The Kurdish filmmaker who lives in Turkey had lost both her legs in an ISIS bomb attack in Turkey on June 5, 2015, while participating in a People’s Democratic Party election rally just two days before the Turkish general elections.
She said that in the blast five people lost their lives and several people were injured. Lisa said that several filmmakers came to her support and they started a campaign to raise funds for her treatment abroad titled, “Let’s be arms and legs to each other”.
She said that after the attack her willpower increased and her strength and resolve to come back have become immense. The filmmaker said that she had got a job in Diyarbakir City Hall after the attack, but she was fired from the post as part of the repression by the Turkish government.
The filmmaker said that the attack on her was portrayed as an attack on women and her very presence with prosthetics is a clear message to the perpetrators of violence, the ISIS. Lisa Calon said that she is now much tougher mentally and would do more and more films bringing out the political realities in Turkey.
Lisa said that she can stand on her legs because of the resolve of the Kurdish people and even if the Turkish government under Erdogan was employing all tactics to suppress voices of dissent, the Kurdish people will raise their voices.
She said that the Turkish regime under Recep Tayyip Erdogan is repressing the Kurdish people and that the situation in that country was not good for independent filmmakers, artists, writers, poets and musicians, and other creative people.
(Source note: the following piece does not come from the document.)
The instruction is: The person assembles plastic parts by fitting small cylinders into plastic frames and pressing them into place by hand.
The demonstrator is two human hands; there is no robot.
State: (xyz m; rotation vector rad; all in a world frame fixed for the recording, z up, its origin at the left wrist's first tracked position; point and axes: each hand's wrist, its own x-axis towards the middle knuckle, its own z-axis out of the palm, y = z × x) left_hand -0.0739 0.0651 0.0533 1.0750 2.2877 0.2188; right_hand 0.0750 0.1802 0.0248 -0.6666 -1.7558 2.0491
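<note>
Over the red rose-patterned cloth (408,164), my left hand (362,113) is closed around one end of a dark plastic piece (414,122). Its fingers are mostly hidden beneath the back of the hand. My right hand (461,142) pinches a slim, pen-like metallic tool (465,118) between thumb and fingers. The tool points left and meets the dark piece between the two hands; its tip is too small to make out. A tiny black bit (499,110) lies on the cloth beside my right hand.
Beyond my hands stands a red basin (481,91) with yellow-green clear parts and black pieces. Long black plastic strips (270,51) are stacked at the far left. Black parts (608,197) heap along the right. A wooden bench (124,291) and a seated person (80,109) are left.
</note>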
When asked whether she expects the formation of an independent Kurdistan, she said that she expects that Kurdistan would become a reality one day. The filmmaker said that most of the Turkish movies are not very political and do not reflect the mind of the people.
Lisa said that “The Turkish government has abandoned the Kurdish cinema, the Kurdish language, and our motherland but we cannot make cinema without speaking about political issues in our cinema. However, the Turkish cinema does not have such a viewpoint and they are very radical.”
The filmmaker said that she was in the process of making a documentary about the survivors of bomb attacks in Turkey and added that there were many who had lost limbs and had been in bed after the bomb attacks of ISIS. She added that she would also try an autobiographical movie in which she will depict the trauma she had undergone including the painful surgeries that she was subjected to in Germany, Australia, and Turkey as well as the struggle to come up after the bomb attack had fatally damaged her legs.
She said that she is now seeing life from the common man’s perspective and earlier it was through the lens of the upper class that she had viewed the society.
Lisa said that she was thankful to the Kerala Government and Chief Minister Pinarayi Vijayan to have given her the Spirit of Cinema award and for the honour at the IFFK venue in Thiruvananthapuram.
It may be recalled that she was given the first ‘Spirit of Cinema’ award at the IFFK venue by Kerala Chief Minister Pinarayi Vijayan on March 18, the inaugural day.
Her movie ‘Language of the Mountains’ was also screened at the festival.